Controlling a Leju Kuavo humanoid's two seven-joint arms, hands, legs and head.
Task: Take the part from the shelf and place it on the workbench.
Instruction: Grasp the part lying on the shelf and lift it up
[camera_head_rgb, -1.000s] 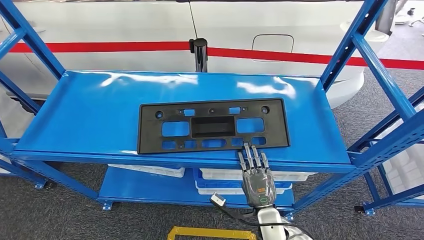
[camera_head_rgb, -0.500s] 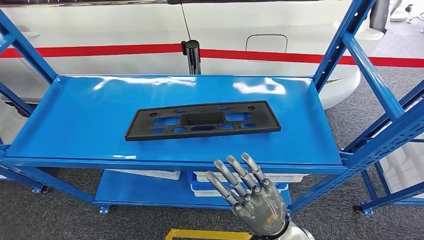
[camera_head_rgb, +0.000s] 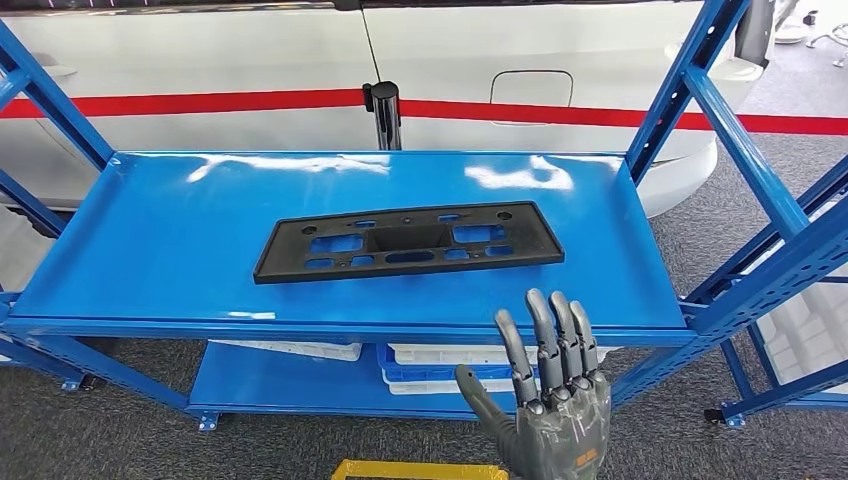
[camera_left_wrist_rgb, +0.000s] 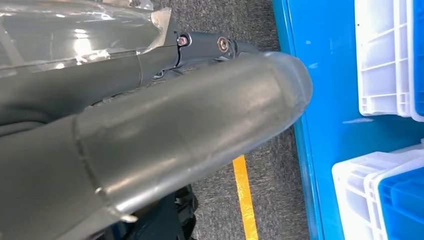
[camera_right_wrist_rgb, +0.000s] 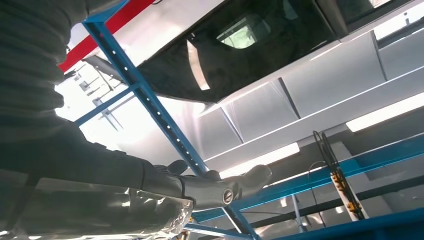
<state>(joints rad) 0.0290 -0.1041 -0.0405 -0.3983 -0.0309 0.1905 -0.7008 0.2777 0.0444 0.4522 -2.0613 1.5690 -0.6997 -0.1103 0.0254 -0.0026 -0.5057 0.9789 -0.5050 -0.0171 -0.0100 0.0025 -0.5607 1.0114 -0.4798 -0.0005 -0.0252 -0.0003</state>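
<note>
The right hand (camera_right_wrist_rgb: 100, 180) is seen entering from nine o'clock, its dark fingers (camera_right_wrist_rgb: 250, 177) extended with nothing held, while a perforated blue shelf post (camera_right_wrist_rgb: 150, 102) is crossed from ten toward six o'clock before a white car (camera_right_wrist_rgb: 280, 65) with dark glass toward twelve.

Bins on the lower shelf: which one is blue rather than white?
The blue bin in the middle of the lower shelf, wedged among the white bins, below the black part and nearest the right hand.
</note>
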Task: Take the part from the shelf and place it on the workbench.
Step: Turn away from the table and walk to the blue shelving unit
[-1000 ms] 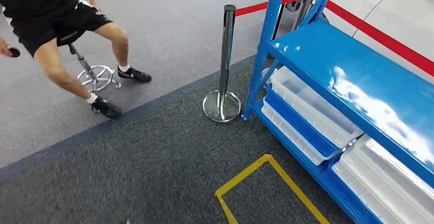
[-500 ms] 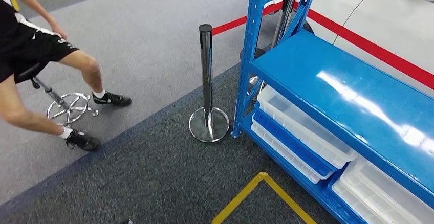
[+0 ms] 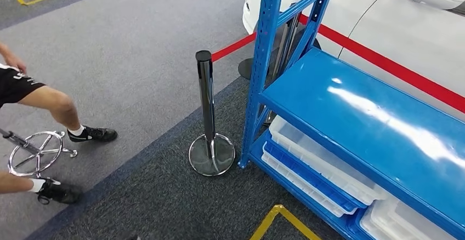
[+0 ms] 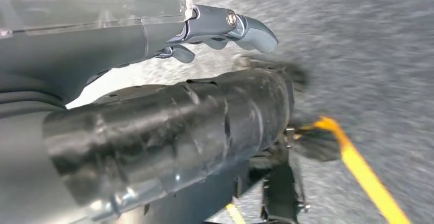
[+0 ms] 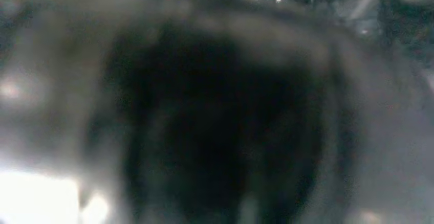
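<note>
While my left hand (image 4: 225, 27) hangs over the grey carpet, fingers apart & holding nothing, the blue shelf (image 3: 378, 119) fills the right of the head frame, clear bins (image 3: 323, 160) on its lower tier. Chrome stanchion (image 3: 207, 114) at centre. Right hand: wrist cam too blurred, can't tell. Part: can't make out.

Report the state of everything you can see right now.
shelf board, bare, no part on it
bins, stacked on the lower level, top one looks empty
post, upright beside the shelf's corner
red belt, stretched taut behind the shelf
left hand, over the carpet, holding nothing
right hand, too blurred to tell
</note>
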Controlling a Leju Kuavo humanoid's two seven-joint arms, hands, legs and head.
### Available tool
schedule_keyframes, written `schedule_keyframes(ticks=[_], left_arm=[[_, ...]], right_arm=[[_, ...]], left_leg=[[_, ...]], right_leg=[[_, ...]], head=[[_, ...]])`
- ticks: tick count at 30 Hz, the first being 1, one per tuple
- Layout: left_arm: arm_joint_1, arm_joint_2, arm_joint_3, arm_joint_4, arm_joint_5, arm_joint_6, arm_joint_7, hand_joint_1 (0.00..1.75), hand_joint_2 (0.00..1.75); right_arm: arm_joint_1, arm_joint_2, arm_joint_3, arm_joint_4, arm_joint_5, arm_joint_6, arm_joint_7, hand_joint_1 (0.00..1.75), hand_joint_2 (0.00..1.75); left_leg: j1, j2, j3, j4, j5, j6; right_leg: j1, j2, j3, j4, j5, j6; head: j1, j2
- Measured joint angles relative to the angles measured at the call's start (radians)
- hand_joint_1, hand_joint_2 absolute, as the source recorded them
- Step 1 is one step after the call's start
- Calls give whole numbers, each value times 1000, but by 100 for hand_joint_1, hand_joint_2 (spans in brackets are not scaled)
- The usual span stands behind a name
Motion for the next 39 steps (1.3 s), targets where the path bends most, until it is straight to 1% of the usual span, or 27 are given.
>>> schedule_keyframes(ticks=[1,2,4,6,7,9,10,11,12,13,14,15,17,18,19,21,23,24,26,28,30,32,33,34,36,38,39], left_arm=[[-1,-1,0,1,0,0,-1,0,0],[-3,-1,0,1,0,1,-2,0,0],[-11,-1,1,0,0,1,-4,0,0],[-14,-1,1,0,0,1,-5,0,0],[-15,-1,1,0,0,1,-5,0,0],[-14,-1,0,0,0,0,-5,0,0],[-14,-1,0,0,0,0,-5,0,0],[-13,-1,0,0,0,1,-5,0,0],[-12,0,1,0,0,1,-5,0,0],[-12,1,1,0,0,1,-5,0,0],[-11,1,0,0,0,1,-5,0,0],[-11,2,0,0,0,1,-5,0,0],[-11,3,0,0,0,2,-5,0,0],[-11,4,1,0,0,2,-4,0,0],[-12,3,1,0,0,2,-4,0,0],[-12,1,1,0,0,2,-3,0,0],[-11,0,1,0,0,2,-3,0,0],[-10,1,1,0,0,2,-2,0,0],[-10,1,1,0,0,3,-1,0,0],[-11,1,1,0,-1,3,0,0,0],[-11,1,1,0,-2,3,0,0,0],[-13,1,1,0,-4,3,0,0,0],[-15,1,1,0,-5,4,0,0,0],[-17,1,1,0,-6,4,0,0,0],[-19,1,1,-1,-6,4,0,0,0],[-17,1,1,-1,-6,5,0,0,0],[-15,1,1,-1,-6,5,0,0,0]], right_arm=[[0,-2,0,1,0,0,0,0,0],[-1,-3,0,1,-1,0,0,0,0],[-5,-3,0,1,-1,0,-1,0,0],[-6,-3,0,1,-1,0,-1,0,0],[-7,-3,0,1,-1,0,-1,0,0],[-8,-3,0,1,-1,0,-1,0,0],[-8,-3,0,1,-1,0,-1,0,0],[-8,-3,0,1,-1,0,-1,0,0],[-7,-3,0,1,-1,0,-1,0,0],[-7,-3,0,1,-1,0,-1,0,0],[-8,-3,0,1,-1,0,-1,0,0],[-9,-3,0,1,-1,0,-1,0,0],[-9,-3,0,1,-1,0,-1,0,0],[-8,-2,0,1,-1,0,-1,0,0],[-6,-4,0,1,-1,0,-1,0,0],[-4,-5,0,2,-1,0,-1,0,0],[-6,-6,0,2,-1,2,-3,0,0],[-7,-6,0,2,-1,4,-5,0,0],[-8,-6,0,2,-1,5,-9,0,0],[-8,-7,0,2,-1,6,-9,0,0],[-9,-7,0,2,-1,6,-8,0,0],[-9,-7,0,2,-1,6,-8,0,0],[-9,-7,0,2,-1,6,-8,0,0],[-7,-7,0,2,-1,6,-8,0,0],[-7,-5,0,2,-1,6,-8,0,0],[-9,-5,0,2,-1,6,-7,0,0],[-10,-5,0,2,-1,6,-7,0,0]], left_leg=[[-2,7,15,1,-21,-3],[-3,12,26,4,-34,-7],[-1,16,24,32,-30,-18],[3,-8,-21,121,-16,-26],[5,-23,-57,179,-31,-28],[10,-38,-130,273,-99,-33],[12,-39,-158,293,-129,-35],[14,-40,-175,288,-133,-36],[15,-42,-181,256,-104,-37],[16,-51,-177,202,-48,-37],[16,-71,-171,145,8,-35],[15,-91,-164,96,43,-31],[13,-116,-161,56,67,-19],[13,-111,-159,52,69,-12],[15,-101,-156,47,81,-5],[19,-76,-149,34,91,8],[20,-50,-146,27,93,15],[19,-36,-145,27,91,16],[20,-10,-142,28,85,15],[21,12,-134,30,76,10],[17,30,-126,32,67,-1],[12,48,-120,32,61,-12],[11,57,-117,31,59,-17],[12,59,-115,32,55,-23],[15,24,-128,72,25,-31],[18,-24,-183,190,-39,-34],[19,-34,-219,260,-67,-35]], right_leg=[[7,-9,-2,-25,77,-9],[12,-9,-2,-34,119,-14],[10,10,12,-41,111,-17],[4,29,36,-61,103,-26],[1,37,49,-72,99,-30],[-2,58,73,-83,88,-33],[-3,70,83,-84,81,-31],[-4,82,93,-84,73,-28],[-6,95,103,-82,65,-25],[-7,107,111,-80,59,-21],[-8,119,118,-77,53,-16],[-10,130,120,-74,49,-11],[-13,150,115,-71,45,1],[-14,161,111,-71,45,8],[-14,161,110,-70,43,14],[-12,120,93,-34,15,26],[-15,62,45,70,-45,38],[-19,50,16,130,-71,44],[-27,40,-4,178,-75,54],[-34,21,50,86,-16,60],[-29,-18,116,-35,26,56],[-21,-32,132,-76,26,46],[-20,-21,130,-78,28,39],[-22,-11,130,-81,29,33],[-28,7,134,-89,34,18],[-30,26,135,-92,36,7],[-29,37,135,-92,36,4]], head=[[-2,0],[-4,0],[-6,0],[-5,0],[-5,0],[-5,0],[-5,0],[-5,0],[-6,0],[-6,0],[-5,0],[-5,0],[-5,0],[-5,0],[-5,0],[-2,0],[2,0],[3,0],[3,0],[3,0],[3,0],[3,0],[3,0],[3,0],[3,0],[3,0],[3,0]])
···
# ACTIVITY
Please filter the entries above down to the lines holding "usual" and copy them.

# EXERCISE ANSWER
- The usual span stands behind a name
Motion for the next 39 steps (1.3 s), targets where the path bends most, until it is straight to 1% of the usual span, or 27 are given.

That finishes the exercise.